Tattoo artist and back pain

Getting a tattoo may hurt, but giving one is no picnic, either.That’s the finding of the first study ever to directly measure the physical stresses that lead to aches and pains in tattoo artists—workers who support a multibillion-dollar American industry, but who often don’t have access to workers’ compensation if they get injured.

Researchers at The Ohio State University measured the muscle exertions of 10 central Ohio tattoo artists while they were working, and found that all of them exceeded maximums recommended to avoid injury, especially in the muscles of their upper back and neck.

In the journal Applied Ergonomics, the researchers presented their findings and offered some suggestions on how tattoo artists can avoid injury.

The study was unique, explained Carolyn Sommerich, director of the Engineering Laboratory for Human Factors/Ergonomics/Safety at Ohio State. She and former master’s student Dana Keester spent a summer “hanging out in tattoo parlors with our EMG equipment, cameras and a tripod,” observing artists who agreed to work while wearing electrodes that precisely measured their muscle activity.

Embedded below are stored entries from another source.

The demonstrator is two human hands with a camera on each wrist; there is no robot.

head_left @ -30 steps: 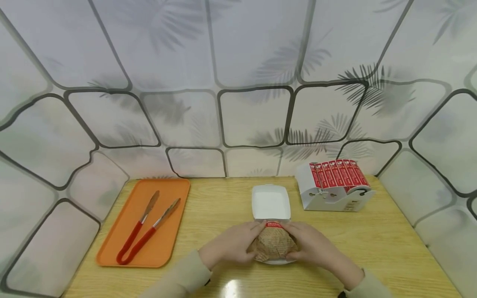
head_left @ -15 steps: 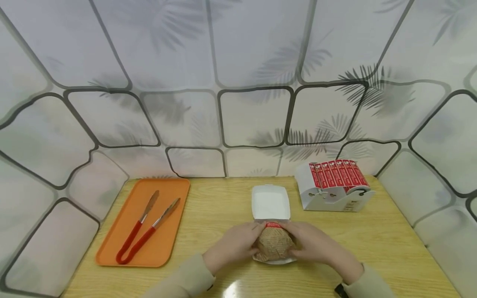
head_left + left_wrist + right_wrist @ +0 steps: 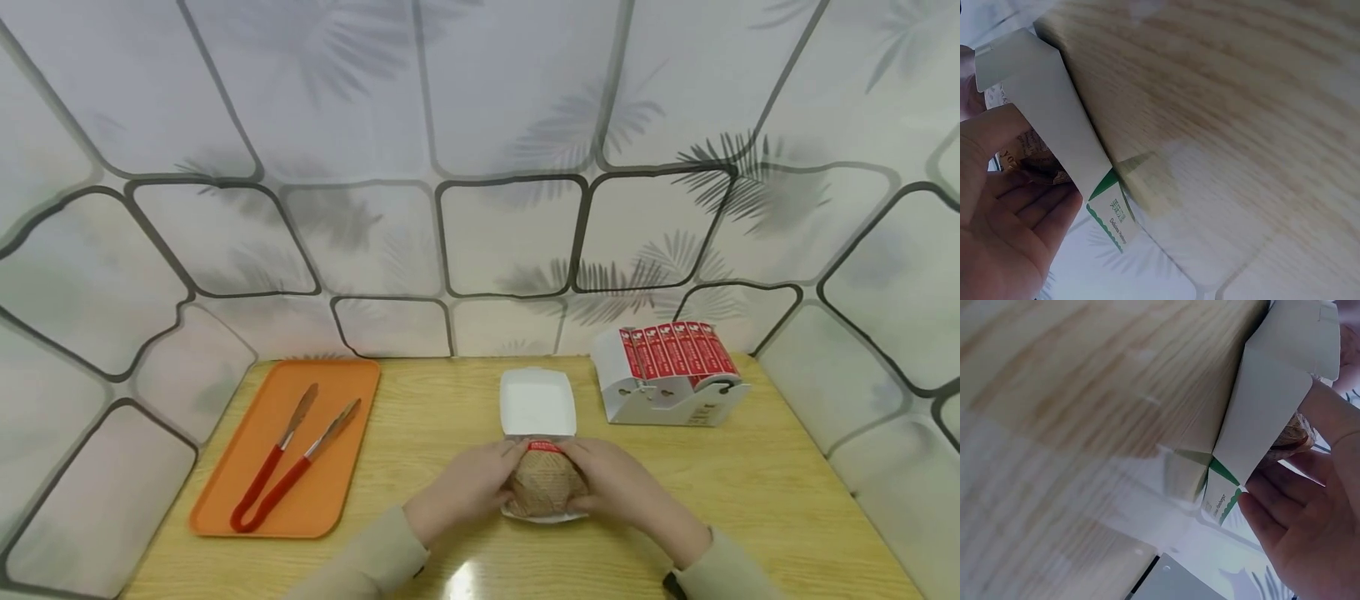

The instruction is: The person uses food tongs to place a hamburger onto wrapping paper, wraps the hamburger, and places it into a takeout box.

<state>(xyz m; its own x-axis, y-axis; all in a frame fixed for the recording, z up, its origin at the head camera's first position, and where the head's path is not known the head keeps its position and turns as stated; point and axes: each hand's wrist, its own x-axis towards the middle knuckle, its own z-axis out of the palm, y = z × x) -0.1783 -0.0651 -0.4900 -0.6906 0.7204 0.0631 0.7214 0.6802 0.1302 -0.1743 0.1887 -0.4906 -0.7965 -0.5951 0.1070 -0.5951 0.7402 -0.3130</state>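
Note:
A burger wrapped in brown printed paper [image 3: 545, 485] with a red label on top sits in the lower half of an open white takeaway box [image 3: 537, 403], whose lid stands up on the far side. From the left, my left hand [image 3: 471, 483] grips the wrapped burger, thumb nearer me and fingers on the far side. My right hand [image 3: 617, 483] holds it the same way from the right. Both wrist views show the box's white side wall [image 3: 1054, 103] with the thumb reaching over its rim. Green-edged printing shows on the box's lid flap [image 3: 1220, 495]. The hands hide much of the wrapper.
To the left lies an orange tray [image 3: 225, 492] bearing red-handled metal tongs [image 3: 279, 477]. At the back right a white holder [image 3: 660, 407] carries a row of red-topped cartons [image 3: 678, 350]. Patterned panels [image 3: 510, 237] enclose the wooden table [image 3: 427, 400] at the back and sides.
Loose wrapper edges that stuck out near the thumbs a second ago are now tucked in between the hands. The box and both hands have shifted slightly left and away from me.

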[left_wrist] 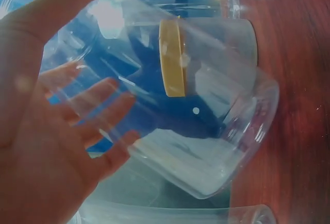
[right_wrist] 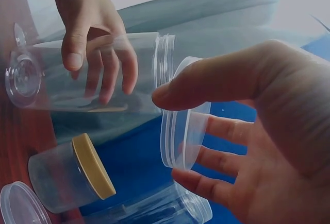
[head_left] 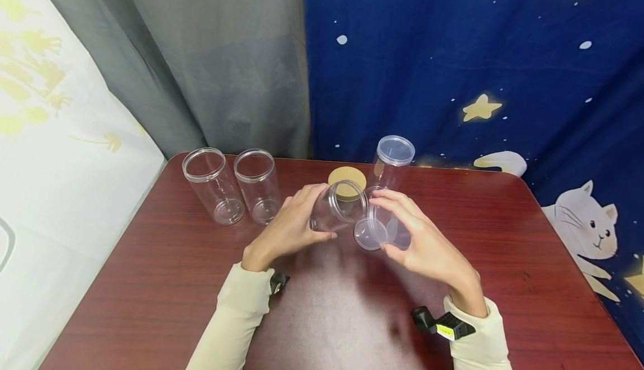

To the researchers’ knowledge, this is the first time that anyone has gathered such data from tattoo artists at work.The electrodes gathered data for 15 seconds every 3 minutes for the entirety of each tattoo session. Though a single tattoo session can last as long as 8 hours depending on the size and complexity of the tattoo, the sessions used in the study lasted anywhere from 1 to 3 hours. In addition, the researchers used a standardized observational assessment tool to assess each artist’s posture every five minutes and took a picture to document each observation.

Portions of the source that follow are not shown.